La bataille de Morgarten, qui se déroula le 15 novembre 1315 près du lac d’Ägeri, marque une étape fondatrice pour l’histoire de la Suisse. Ce combat, opposant les Confédérés à une armée des Habsbourg commandée par Léopold Ier d'Autriche, symbolise l’émergence de l’alliance des cantons alpins et leur capacité à résister à une puissance féodale dominante.
La bataille trouve ses racines dans un différend local entre les Schwytzois et l’abbaye d’Einsiedeln concernant des droits de pâturage. Mais elle reflète également des enjeux plus larges. À la mort de l’empereur Henri VII en 1313, un conflit éclata entre Louis de Bavière et Frédéric le Bel, issu des Habsbourg, pour la couronne impériale. Les Confédérés soutinrent Louis, s’opposant ainsi à leur suzerain direct, les Habsbourg. Cette prise de position radicalisa les tensions.
Les cantons d’Uri, Schwytz et Unterwald, unis par le pacte de 1291, cherchaient à préserver leur autonomie. Face à cela, les Habsbourg, qui dominaient les routes commerciales et les cols alpins, notamment via l’abbaye d’Einsiedeln, tentaient de renforcer leur contrôle sur cette région stratégique.
Léopold Ier d’Autriche rassembla une armée de 3 000 à 5 000 hommes, comprenant un tiers de cavaliers lourdement armés. Il envisageait une attaque surprise contre Schwytz en passant par le col de Morgarten, espérant écraser ces communautés montagnardes qu’il considérait comme des roturiers mal équipés.
Prévenus par un réseau d’éclaireurs, les Confédérés, dirigés par Werner Stauffacher, se préparèrent à tendre une embuscade. Ils bloquèrent les chemins avec des arbres abattus et se postèrent sur les hauteurs dominant le passage étroit entre la pente et les rives marécageuses du lac d’Ägeri.

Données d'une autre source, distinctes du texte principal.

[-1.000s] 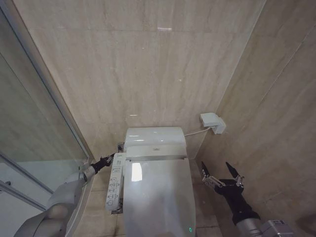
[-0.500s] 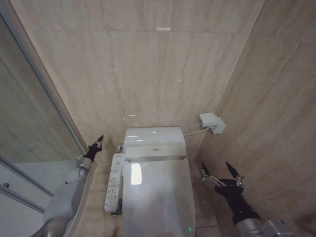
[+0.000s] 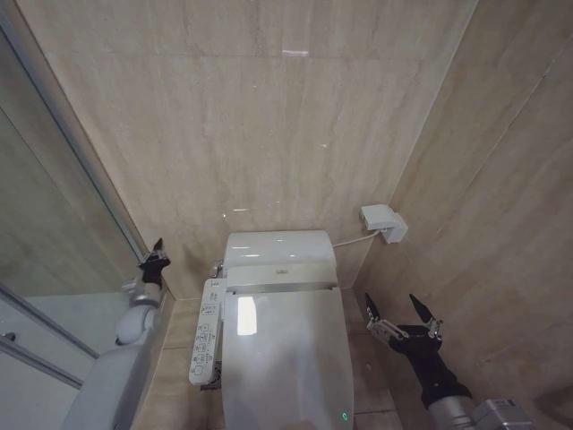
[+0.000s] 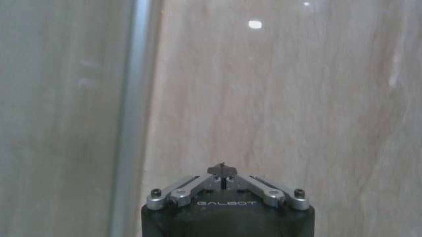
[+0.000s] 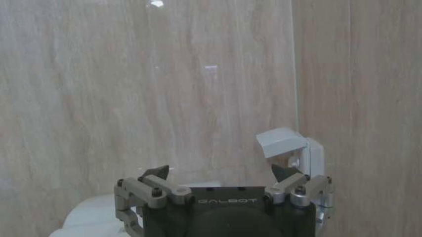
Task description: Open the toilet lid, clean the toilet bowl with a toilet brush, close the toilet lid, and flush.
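Note:
The glossy white toilet lid [image 3: 285, 358] lies shut, so the toilet bowl under it is hidden. A slim white button panel [image 3: 204, 333] runs along the toilet's left side. My left gripper [image 3: 154, 253] is raised to the left of the toilet near the glass partition, well above the panel. In the left wrist view it [image 4: 223, 170] is shut on nothing and faces the wall. My right gripper [image 3: 400, 310] hovers open to the right of the toilet, close to the side wall, and also shows open in the right wrist view [image 5: 221, 174]. The toilet brush is out of view.
A glass shower partition with a metal frame [image 3: 85, 170] stands on the left. The white bidet unit [image 3: 280, 251] sits against the tiled back wall. A white wall box [image 3: 385, 222] with a cable sits in the right corner. The space on both sides of the toilet is narrow.
My left arm has lifted away from the button panel, up and to the left along the glass partition. The right arm has stayed still.

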Controlling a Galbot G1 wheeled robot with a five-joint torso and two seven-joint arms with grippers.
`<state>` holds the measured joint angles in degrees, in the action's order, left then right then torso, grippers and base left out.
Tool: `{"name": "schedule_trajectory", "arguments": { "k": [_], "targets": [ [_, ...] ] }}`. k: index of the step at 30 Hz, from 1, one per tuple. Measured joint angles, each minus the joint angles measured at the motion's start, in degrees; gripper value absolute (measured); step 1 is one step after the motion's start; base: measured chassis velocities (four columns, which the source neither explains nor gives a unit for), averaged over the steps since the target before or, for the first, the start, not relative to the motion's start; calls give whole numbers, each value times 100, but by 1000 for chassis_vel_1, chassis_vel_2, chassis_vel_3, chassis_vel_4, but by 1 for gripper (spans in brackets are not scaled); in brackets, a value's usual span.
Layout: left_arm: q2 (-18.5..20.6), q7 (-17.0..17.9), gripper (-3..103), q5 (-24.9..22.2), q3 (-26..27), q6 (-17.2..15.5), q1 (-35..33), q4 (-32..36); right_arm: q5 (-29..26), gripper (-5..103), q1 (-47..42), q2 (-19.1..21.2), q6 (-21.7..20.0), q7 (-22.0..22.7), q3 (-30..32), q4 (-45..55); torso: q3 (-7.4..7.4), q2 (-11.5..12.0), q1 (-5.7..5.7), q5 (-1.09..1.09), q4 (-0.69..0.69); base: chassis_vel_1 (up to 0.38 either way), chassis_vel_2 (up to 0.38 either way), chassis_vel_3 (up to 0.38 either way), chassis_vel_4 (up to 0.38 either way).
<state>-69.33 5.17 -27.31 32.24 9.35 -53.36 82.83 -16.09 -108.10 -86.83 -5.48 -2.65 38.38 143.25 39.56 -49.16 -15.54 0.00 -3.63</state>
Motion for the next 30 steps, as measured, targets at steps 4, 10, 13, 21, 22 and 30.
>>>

Lorsque l’armée habsbourgeoise entra dans le défilé, les Confédérés déclenchèrent leur attaque. Des pierres, des troncs d’arbres et des projectiles s’abattirent sur les soldats, semant la confusion. Les cavaliers lourdement armés, incapables de manœuvrer, furent pris au piège. Les piquiers confédérés descendirent ensuite pour achever les survivants, tandis que les paysans pourchassaient les fuyards. Beaucoup d’hommes furent poussés dans le lac et périrent noyés sous le poids de leur armure. Léopold réussit à fuir avec une petite partie de ses forces.
La bataille de Morgarten infligea une défaite humiliante aux Habsbourg, consolidant l’autonomie des Confédérés. Schwytz, Uri et Unterwald renouvelèrent leur alliance et l’élargirent en adoptant le Pacte de Brunnen en 1315, qui formalisa leur union et devint un jalon de la Confédération suisse.
La victoire inspira d’autres régions, montrant que des communautés unies pouvaient résister à des puissances féodales. Les Confédérés, combinant des paysans solidaires et des milices urbaines, devinrent un exemple de résistance collective.
Malgré cette victoire, les cantons restèrent isolés et sous la menace des Habsbourg. Ce n’est qu’avec l’intégration progressive de villes comme Lucerne (1332), Zurich (1351) et Berne (1353) que la Confédération prit une forme plus solide. Ces alliances furent souvent dictées par la nécessité de se défendre contre un retour offensif des Habsbourg.
La bataille de Morgarten devint un symbole de la détermination et de l’ingéniosité des Suisses. L’historiographie ultérieure magnifia les montagnards armés de hallebardes et d’arbalètes, capables de triompher de chevaliers blindés grâce à leur connaissance du terrain et à leur courage.
Cet épisode marqua l’émergence d’une infanterie suisse redoutée, combinant discipline, mobilité et cohésion. Ces qualités allaient asseoir la réputation des mercenaires suisses dans toute l’Europe au cours des siècles suivants.
La bataille de Morgarten, au-delà de sa portée locale, symbolise l’affirmation d’une volonté d’autonomie face à la féodalité impériale. Elle marque le début d’une alliance solide entre cantons alpins, ouvrant la voie à la formation de l’État confédéral suisse. Ce succès militaire, combiné à des alliances politiques habiles, permit aux Confédérés de s’émanciper progressivement de l’emprise des Habsbourg et d’établir une identité politique unique.